The task | Compute how many lines below contain the word "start" and respond with that number only.
***** Information shown *****
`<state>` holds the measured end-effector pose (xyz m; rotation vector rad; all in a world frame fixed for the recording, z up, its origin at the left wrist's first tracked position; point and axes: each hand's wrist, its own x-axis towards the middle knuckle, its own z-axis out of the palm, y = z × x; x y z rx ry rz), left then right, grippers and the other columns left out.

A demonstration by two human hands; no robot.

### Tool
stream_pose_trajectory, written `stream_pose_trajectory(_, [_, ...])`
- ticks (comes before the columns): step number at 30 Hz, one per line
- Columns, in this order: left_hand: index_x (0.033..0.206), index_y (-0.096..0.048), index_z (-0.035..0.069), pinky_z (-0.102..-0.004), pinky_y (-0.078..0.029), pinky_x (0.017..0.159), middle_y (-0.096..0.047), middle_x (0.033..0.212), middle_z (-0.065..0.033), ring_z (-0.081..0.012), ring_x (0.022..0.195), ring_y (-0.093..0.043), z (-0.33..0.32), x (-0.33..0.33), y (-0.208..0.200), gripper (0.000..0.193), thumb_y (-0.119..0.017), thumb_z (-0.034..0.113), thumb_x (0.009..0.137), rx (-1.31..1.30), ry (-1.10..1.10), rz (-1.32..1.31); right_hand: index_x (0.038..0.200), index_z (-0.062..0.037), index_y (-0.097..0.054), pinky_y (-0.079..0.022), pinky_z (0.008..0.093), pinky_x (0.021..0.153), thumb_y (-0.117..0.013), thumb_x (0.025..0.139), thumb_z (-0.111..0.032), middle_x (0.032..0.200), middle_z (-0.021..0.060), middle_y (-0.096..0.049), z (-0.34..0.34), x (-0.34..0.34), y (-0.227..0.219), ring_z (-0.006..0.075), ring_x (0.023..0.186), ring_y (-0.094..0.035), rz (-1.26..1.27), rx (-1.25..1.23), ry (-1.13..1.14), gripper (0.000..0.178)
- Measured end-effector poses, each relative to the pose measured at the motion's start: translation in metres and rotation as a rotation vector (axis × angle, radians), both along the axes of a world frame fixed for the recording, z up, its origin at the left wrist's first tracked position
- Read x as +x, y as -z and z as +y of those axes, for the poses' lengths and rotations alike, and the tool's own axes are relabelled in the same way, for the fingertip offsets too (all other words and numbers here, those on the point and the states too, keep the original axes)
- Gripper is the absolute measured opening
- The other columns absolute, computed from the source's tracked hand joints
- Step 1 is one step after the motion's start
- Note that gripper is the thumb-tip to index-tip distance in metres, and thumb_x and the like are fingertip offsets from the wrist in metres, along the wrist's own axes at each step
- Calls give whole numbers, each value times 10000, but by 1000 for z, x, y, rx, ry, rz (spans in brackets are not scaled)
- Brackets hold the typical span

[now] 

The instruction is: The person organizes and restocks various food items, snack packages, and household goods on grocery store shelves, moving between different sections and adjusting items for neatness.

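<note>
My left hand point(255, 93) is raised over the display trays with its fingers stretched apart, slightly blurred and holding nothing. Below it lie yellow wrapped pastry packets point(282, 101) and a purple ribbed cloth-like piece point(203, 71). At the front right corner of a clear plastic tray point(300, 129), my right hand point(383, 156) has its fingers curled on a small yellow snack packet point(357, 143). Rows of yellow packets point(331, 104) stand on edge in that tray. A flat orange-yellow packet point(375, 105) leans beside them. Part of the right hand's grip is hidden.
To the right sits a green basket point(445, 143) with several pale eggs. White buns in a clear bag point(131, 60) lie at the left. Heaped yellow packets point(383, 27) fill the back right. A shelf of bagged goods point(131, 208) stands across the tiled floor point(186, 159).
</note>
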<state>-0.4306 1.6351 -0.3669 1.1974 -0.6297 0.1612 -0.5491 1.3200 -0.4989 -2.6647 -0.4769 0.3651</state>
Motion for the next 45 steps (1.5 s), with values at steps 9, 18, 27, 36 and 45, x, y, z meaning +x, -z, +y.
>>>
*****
Written solution | 2